## YOUR INSTRUCTIONS
Please copy every line from the following entries in which the word "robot" appears.

## DATA SHOWN
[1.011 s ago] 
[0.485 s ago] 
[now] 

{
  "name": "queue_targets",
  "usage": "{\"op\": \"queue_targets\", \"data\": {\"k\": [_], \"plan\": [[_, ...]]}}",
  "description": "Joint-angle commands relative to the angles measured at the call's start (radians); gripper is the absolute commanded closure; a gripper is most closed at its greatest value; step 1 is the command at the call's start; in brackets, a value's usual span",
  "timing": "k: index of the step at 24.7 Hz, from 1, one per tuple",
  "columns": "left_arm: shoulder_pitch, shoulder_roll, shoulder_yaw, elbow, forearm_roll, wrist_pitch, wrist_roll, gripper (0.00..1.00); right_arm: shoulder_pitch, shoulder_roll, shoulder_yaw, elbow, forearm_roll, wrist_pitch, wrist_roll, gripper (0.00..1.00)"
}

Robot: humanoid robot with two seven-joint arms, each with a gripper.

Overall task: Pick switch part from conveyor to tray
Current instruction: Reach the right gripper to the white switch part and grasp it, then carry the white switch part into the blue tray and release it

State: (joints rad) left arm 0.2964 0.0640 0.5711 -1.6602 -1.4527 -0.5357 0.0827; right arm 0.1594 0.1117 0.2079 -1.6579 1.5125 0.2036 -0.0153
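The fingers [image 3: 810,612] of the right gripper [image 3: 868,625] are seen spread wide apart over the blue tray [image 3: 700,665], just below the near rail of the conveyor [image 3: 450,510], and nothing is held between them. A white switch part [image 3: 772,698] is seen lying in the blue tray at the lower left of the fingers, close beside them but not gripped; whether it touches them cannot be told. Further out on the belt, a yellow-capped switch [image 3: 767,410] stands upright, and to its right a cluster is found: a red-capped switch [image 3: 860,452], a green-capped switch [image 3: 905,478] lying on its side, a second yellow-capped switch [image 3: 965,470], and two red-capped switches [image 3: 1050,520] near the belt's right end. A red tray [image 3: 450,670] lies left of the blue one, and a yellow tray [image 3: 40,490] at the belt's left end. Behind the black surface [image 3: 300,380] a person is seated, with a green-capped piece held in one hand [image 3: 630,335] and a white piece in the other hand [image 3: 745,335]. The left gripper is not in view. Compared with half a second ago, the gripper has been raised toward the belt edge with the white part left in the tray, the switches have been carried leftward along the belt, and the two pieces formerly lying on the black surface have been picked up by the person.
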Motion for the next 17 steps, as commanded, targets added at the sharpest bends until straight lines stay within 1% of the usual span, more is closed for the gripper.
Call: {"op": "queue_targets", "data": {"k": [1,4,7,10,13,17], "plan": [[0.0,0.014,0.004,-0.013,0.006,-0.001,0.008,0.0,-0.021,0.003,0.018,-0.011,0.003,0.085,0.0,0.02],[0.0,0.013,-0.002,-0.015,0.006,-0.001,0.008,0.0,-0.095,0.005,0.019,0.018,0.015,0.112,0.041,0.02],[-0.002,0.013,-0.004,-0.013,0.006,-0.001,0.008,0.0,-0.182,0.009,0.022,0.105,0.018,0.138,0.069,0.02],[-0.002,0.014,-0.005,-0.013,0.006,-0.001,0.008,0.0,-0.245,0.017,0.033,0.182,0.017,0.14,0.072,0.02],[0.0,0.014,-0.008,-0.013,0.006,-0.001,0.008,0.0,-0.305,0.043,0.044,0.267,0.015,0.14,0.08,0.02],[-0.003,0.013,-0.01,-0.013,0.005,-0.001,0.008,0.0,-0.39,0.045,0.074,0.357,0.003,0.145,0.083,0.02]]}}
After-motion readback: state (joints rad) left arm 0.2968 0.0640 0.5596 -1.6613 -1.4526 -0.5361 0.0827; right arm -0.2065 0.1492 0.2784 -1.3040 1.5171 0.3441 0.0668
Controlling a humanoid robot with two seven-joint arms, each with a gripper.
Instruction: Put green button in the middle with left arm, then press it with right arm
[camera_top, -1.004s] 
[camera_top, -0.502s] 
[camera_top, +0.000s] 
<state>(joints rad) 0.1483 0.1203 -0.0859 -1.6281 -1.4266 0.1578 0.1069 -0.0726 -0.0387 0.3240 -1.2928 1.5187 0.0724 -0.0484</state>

## TASK RESULT
Robot: humanoid robot with two seven-joint arms, each with a gripper.
Controlling a humanoid robot with two seven-joint arms, each with a gripper.

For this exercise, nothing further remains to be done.